What you are asked to do: From the records below, give the number of lines that contain the string "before", without any other text.

[Opening Recorded data section]

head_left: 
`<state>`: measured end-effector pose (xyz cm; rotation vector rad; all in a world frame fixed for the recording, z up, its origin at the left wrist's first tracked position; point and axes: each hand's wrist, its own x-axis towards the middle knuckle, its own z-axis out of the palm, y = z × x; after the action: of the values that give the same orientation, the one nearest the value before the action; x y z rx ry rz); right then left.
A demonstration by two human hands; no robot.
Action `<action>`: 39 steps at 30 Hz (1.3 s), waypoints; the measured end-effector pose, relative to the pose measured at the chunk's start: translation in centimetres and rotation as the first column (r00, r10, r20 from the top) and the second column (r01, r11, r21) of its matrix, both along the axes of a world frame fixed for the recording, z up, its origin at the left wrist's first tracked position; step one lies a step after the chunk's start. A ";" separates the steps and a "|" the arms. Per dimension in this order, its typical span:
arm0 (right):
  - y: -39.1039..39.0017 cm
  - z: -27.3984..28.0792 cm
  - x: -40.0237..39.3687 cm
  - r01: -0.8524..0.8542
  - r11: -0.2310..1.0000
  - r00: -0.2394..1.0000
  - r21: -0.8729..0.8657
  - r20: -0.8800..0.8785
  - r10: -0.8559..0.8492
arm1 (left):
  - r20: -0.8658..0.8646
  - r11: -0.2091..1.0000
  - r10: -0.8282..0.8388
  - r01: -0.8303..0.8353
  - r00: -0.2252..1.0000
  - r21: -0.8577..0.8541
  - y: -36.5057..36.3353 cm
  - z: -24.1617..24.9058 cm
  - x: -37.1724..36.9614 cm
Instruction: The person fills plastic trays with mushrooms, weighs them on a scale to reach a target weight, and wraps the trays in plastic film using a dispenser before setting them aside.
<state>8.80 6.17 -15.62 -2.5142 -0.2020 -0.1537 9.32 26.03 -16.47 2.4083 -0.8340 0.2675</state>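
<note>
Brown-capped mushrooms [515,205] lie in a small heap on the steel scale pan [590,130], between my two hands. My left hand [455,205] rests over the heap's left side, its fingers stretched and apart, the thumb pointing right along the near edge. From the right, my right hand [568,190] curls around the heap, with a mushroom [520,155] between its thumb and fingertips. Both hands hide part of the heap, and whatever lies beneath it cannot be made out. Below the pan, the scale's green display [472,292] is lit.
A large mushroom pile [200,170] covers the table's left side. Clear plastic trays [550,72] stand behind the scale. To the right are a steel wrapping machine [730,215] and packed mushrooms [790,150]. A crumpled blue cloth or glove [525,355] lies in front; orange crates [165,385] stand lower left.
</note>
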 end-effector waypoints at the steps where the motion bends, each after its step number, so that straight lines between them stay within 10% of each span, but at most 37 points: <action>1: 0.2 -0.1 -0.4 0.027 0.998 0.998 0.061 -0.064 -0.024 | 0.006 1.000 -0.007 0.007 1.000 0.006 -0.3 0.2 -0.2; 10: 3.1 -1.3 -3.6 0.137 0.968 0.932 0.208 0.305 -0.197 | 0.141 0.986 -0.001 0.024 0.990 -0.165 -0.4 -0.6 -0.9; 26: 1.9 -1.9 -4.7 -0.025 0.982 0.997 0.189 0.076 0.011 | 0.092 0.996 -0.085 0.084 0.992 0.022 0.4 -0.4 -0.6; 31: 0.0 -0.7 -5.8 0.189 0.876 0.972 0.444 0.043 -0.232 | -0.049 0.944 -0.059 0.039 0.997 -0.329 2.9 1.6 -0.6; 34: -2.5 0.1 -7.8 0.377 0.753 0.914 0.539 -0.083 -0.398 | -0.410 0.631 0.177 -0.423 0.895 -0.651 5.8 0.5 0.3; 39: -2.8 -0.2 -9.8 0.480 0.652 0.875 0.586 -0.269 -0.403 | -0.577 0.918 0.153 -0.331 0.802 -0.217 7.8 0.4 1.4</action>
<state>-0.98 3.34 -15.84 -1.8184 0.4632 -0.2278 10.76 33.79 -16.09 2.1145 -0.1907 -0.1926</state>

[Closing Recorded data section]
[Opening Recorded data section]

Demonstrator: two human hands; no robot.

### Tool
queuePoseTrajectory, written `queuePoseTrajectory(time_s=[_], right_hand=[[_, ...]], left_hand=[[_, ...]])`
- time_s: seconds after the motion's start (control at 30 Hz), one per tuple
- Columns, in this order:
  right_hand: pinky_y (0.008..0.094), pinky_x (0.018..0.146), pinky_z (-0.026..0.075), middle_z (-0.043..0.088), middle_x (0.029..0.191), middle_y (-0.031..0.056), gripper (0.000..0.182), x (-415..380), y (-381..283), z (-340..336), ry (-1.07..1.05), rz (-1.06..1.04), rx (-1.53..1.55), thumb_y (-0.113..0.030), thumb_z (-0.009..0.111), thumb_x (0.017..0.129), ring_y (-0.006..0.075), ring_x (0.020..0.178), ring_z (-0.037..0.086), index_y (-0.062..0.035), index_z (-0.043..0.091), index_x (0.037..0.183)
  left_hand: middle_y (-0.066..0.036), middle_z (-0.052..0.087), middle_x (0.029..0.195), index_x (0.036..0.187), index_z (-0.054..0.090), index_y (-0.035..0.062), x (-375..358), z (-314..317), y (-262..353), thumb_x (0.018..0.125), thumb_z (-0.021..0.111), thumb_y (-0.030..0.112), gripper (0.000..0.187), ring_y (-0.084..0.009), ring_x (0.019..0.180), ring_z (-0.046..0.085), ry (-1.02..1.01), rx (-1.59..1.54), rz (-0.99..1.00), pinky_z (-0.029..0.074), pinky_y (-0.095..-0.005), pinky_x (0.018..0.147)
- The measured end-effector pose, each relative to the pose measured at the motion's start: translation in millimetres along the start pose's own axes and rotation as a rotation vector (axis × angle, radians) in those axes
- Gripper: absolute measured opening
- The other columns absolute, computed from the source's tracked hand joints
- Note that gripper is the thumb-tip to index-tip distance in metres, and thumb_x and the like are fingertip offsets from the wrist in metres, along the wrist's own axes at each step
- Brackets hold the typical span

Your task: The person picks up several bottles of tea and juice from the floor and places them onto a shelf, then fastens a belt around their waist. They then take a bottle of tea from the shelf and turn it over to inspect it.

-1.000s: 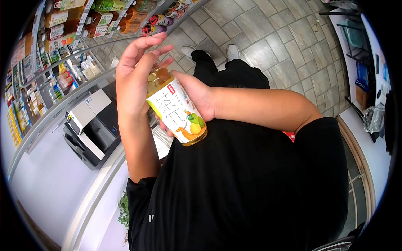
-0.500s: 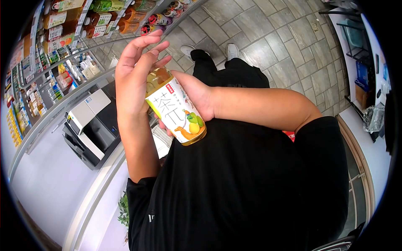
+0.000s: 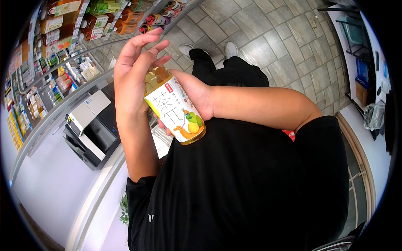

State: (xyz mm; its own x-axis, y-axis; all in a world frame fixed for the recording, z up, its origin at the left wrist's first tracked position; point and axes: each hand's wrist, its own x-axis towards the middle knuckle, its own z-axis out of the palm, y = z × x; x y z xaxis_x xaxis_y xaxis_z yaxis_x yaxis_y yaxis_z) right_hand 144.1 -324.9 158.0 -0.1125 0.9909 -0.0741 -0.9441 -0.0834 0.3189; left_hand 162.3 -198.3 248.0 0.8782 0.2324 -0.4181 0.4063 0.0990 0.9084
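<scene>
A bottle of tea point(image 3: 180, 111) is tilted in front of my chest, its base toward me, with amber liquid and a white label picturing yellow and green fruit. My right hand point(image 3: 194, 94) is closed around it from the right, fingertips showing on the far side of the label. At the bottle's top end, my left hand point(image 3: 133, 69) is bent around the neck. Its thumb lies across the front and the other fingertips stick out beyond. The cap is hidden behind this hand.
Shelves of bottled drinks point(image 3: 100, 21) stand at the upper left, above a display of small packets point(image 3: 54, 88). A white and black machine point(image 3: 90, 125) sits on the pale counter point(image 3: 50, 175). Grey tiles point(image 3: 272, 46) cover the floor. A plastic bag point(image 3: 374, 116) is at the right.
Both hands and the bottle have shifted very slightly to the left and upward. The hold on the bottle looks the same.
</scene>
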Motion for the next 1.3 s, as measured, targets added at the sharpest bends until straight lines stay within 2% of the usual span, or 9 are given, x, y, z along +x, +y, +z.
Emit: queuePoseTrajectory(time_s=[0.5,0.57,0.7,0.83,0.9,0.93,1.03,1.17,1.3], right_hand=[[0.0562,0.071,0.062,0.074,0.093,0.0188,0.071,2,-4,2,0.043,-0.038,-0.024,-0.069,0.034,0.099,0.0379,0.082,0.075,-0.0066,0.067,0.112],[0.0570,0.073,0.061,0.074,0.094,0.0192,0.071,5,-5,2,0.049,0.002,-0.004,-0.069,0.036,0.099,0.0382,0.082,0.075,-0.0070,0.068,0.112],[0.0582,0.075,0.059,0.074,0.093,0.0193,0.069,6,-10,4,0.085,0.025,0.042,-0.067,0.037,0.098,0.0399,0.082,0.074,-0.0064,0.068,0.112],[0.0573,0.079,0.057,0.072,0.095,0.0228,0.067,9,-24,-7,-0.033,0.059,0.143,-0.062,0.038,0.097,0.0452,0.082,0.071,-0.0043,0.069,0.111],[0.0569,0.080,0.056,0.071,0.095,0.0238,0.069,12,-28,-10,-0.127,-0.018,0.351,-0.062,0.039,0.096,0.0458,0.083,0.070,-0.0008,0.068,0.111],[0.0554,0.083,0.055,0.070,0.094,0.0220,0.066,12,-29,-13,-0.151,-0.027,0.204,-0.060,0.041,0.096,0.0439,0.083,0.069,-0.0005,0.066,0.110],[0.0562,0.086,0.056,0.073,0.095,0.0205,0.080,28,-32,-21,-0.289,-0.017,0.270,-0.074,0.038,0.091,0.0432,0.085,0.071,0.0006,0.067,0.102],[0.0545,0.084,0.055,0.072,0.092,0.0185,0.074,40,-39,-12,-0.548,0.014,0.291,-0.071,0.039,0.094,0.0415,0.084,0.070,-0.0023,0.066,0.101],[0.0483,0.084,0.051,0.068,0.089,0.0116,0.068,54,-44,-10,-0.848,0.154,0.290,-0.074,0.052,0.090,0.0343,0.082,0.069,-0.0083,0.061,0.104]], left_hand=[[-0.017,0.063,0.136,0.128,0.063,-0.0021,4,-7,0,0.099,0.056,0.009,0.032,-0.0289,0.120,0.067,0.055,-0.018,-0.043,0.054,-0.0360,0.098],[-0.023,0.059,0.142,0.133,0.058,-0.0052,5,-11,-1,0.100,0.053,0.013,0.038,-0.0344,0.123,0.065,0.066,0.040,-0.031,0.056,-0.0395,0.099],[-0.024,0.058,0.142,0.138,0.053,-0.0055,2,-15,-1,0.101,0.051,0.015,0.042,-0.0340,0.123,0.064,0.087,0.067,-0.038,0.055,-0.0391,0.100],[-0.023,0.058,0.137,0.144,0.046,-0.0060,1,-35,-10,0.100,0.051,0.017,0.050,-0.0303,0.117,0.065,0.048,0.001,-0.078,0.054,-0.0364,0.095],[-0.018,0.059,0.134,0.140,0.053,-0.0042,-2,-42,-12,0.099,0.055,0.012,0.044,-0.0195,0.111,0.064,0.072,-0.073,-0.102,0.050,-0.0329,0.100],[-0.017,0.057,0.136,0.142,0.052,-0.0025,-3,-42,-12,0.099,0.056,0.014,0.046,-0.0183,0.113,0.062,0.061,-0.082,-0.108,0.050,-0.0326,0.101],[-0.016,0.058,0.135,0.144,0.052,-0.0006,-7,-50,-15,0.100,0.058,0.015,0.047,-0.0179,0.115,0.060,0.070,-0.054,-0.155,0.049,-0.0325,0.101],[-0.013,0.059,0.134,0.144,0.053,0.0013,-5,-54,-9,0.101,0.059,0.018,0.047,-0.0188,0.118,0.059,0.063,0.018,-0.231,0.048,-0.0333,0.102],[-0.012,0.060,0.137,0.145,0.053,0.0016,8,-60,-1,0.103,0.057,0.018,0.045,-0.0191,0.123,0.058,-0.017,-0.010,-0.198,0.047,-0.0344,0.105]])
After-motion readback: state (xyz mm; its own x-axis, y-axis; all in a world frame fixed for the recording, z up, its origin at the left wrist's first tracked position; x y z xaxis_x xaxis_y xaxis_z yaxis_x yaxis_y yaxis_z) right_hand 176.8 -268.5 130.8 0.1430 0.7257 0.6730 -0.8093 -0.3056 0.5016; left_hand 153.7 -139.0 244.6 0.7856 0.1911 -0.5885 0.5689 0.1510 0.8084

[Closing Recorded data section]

Response: 2